В последнее время переживаний прибавилось.
Митрофанова всегда подозревала, что писательница Поливанова потому и мчится к ней со своими «переживаниями», что непривычна к одиночеству. Вернее, никак не может себя приучить.
Катя не знала поливановскую семью, родителей не застала, но подозревала, что все были дружны и счастливы друг с другом, и Маня чувствовала себя защищенной и благополучной, как за крепостной стеной.
Девочка из хорошей семьи, вот как это называется.
Должно быть, были и кавалеры, и страдания, и безответная любовь, а может, и не было ничего такого, зато всегда мама и папа находились рядом, только дверь открыть в соседнюю комнату!.. Еще и бабушка была, которую Маня обожала и с которой секретничала, и поэтому всяческие мелкие катастрофы, вроде очередного кавалера, внезапно ее бросившего, проносились мимо, как буран за окном.
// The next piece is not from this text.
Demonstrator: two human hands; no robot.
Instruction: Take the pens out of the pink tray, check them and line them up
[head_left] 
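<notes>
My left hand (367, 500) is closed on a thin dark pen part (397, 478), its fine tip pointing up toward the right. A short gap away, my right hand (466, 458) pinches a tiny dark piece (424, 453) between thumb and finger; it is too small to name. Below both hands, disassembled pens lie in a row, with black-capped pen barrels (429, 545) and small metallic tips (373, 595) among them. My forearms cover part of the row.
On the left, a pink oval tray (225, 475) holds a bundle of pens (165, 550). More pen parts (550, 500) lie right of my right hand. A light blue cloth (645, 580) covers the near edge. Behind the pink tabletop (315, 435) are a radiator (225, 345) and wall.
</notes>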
Вроде и стены сотрясаются от непогоды, и домик содрогается под напором северного ветра, и трещат оконные рамы, и в стекла бьет метель, но мы же здесь, внутри!.. Весело трещит огонь в очаге, закипает кофе в медном кофейнике, горит свеча над толстой книгой – вон сколько интересного впереди! Ничего, переживем, держись, девочка!..
В одночасье никого не стало.
Катя никогда не разузнавала подробностей, ей становилось слишком страшно и жалко Маню, но знала, что был самолет из Тбилиси, на котором все и летели. Там, в Тбилиси, праздновали юбилей старинного друга семьи, который работал когда-то с дедом, бабушку обожал, Манину маму крошкой качал, как водится, на колене, а потом и Маню качал и привозил из Грузии какие-то невиданные гранаты, помидоры и яблоки.
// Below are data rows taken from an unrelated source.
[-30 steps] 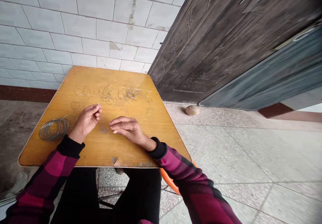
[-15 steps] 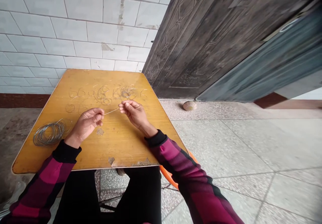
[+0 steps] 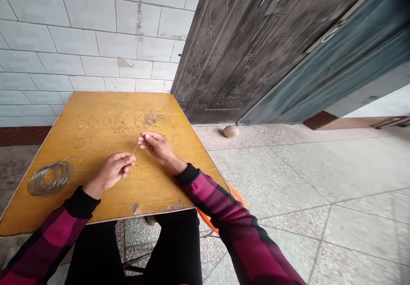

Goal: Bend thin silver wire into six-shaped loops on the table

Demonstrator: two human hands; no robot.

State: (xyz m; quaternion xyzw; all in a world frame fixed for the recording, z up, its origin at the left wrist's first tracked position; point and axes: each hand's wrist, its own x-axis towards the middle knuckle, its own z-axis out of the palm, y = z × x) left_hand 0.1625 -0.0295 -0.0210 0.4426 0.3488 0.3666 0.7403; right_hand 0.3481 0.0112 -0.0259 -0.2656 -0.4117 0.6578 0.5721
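Observation:
A thin piece of wire [image 3: 136,149] runs between my two hands over the middle of the table. My left hand [image 3: 112,170] pinches its lower end between thumb and fingers. Farther from me and to the right, my right hand [image 3: 156,147] pinches the upper end. To the left of my left hand lies a coil of grey wire [image 3: 50,176]. Beyond my hands are several bent wire shapes [image 3: 121,123], with a tangle of wire pieces [image 3: 154,119] to their right. Two more wire loops [image 3: 96,144] lie nearer, left of my right hand.
The yellow wooden table [image 3: 166,191] has chipped patches along its front edge. Behind it stands a white tiled wall [image 3: 92,42], with a dark carved door [image 3: 224,63] to the right. A round object [image 3: 231,131] rests on the floor. Part of an orange seat [image 3: 237,195] shows beside the table.
The wire between my hands has gone from nearly level to steeply slanted. My left hand has dropped closer to me and my hands are nearer each other. The view has shifted slightly right.

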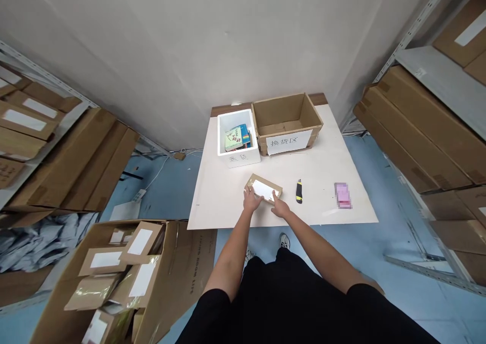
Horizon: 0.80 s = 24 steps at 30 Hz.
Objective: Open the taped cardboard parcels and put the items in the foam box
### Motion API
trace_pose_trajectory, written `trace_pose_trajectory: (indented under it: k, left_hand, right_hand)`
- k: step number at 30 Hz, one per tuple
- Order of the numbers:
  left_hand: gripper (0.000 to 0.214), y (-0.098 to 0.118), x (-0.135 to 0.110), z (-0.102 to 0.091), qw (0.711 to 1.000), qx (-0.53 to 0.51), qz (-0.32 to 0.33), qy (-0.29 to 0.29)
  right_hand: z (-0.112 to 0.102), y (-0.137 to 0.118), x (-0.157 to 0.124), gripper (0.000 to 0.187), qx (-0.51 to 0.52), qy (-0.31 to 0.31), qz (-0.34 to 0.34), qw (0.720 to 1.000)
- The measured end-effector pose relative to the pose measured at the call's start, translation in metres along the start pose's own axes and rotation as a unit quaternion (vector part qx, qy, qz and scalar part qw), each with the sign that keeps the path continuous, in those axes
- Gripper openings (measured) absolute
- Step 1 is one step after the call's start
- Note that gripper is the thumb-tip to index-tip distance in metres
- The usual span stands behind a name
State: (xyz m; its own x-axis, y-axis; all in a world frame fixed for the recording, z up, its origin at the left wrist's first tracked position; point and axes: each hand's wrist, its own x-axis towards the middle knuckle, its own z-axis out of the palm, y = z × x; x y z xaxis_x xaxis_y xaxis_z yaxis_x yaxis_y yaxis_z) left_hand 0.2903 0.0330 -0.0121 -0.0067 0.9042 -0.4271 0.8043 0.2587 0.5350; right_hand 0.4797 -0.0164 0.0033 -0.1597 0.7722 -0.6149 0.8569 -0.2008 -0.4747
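A small cardboard box (pixel 266 189) with a white label on top is between my two hands, low over the near middle of the table. My left hand (pixel 251 200) grips its left near side, and my right hand (pixel 280 206) has hold of its right near corner. To the right of that box lies a black and yellow utility knife (pixel 299 191) on the white tabletop (pixel 224 197). Whether the box rests on the table or is slightly raised, I cannot tell.
Behind the hands stand a white foam box (pixel 239 158) holding several books (pixel 235 137) and an open cardboard carton (pixel 261 142). A blurred pink item (pixel 342 196) lies at the right. A large carton (pixel 172 268) of parcels stands at the lower left. Loaded shelves flank both sides.
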Motion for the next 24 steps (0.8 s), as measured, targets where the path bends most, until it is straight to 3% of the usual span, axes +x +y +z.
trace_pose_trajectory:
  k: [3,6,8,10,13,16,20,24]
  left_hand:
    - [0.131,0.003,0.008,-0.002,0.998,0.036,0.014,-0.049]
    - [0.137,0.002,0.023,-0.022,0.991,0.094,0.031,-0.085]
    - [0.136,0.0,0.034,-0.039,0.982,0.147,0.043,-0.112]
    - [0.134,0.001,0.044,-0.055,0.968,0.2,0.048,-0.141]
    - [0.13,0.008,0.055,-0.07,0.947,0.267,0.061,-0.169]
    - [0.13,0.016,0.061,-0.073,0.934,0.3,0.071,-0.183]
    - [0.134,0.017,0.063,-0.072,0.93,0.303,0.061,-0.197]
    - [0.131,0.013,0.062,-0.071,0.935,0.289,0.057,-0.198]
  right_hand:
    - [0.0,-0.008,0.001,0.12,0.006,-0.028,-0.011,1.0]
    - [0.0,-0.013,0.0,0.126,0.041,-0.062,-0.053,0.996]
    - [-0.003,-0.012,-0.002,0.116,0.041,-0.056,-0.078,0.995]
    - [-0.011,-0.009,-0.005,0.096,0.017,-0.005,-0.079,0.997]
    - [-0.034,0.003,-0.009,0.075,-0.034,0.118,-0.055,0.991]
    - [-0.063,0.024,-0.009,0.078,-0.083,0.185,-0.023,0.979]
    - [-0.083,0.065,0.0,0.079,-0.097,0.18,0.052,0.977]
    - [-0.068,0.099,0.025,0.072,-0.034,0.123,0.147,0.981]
Самолет упал сразу после взлета.
Никого не стало.
Мария Поливанова начала писать романы и превратилась в Марину Покровскую, но к одиночеству не привыкла. Должно быть, так и не поняла, что оно теперь будет всегда.
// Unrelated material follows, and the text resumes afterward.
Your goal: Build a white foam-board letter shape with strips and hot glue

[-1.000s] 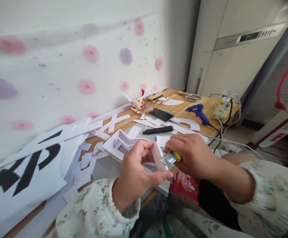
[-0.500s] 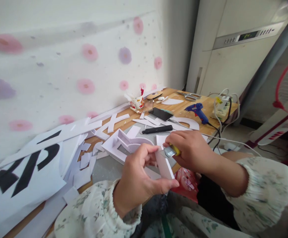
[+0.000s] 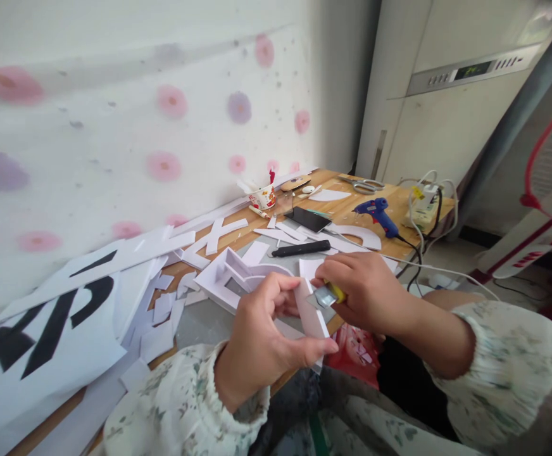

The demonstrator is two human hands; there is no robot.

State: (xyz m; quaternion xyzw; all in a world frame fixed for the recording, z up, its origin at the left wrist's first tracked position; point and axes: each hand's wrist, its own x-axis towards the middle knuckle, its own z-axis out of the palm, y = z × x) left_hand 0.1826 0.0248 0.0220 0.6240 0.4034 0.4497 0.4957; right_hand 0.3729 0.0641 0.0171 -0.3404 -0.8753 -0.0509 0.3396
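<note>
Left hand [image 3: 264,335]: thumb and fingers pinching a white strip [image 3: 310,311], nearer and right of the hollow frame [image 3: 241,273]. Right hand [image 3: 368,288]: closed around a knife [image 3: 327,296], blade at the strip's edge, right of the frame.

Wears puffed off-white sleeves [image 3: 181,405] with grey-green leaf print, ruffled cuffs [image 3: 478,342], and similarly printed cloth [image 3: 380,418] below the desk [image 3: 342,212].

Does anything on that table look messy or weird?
Yes, the white scraps on the wooden table: they lie loose and overlapping, at odd angles, left of the left hand. I see no spill.
</note>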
Крепостные стены рухнули, огонь в очаге потух, оставив только кучку остывшей серой золы. Укрыться от непогоды стало негде.
Нужно спасаться: строить на ветру шалаш, и хотя в нем будет холодно и неуютно, все же лучше, чем на улице, или копать землянку, и хотя в ней будет темно и сыро, все же есть надежда, что не замерзнешь, а Маня ничего этого делать не умела.
Ей все мерещилось: еще чуть-чуть, и появится человек, которому она станет так же важна и нужна, как была важна тем, ушедшим, и он будет слушать ее, жалеть, прощать, варить кофе в медном кофейнике в непогоду!.. Вместе они восстановят крепостные стены, укроются за ними, и он будет говорить ей: «Собака моя, собака!»
Так говорят только самым близким, самым любимым, самым... главным. Которым уж точно нельзя сказать «лапуля», или «зайка», или «олененок», от которых нельзя отделаться пошлым и привычным сюсюканьем. Самые близкие точно знают разницу между «солнышком» и... «собакой»!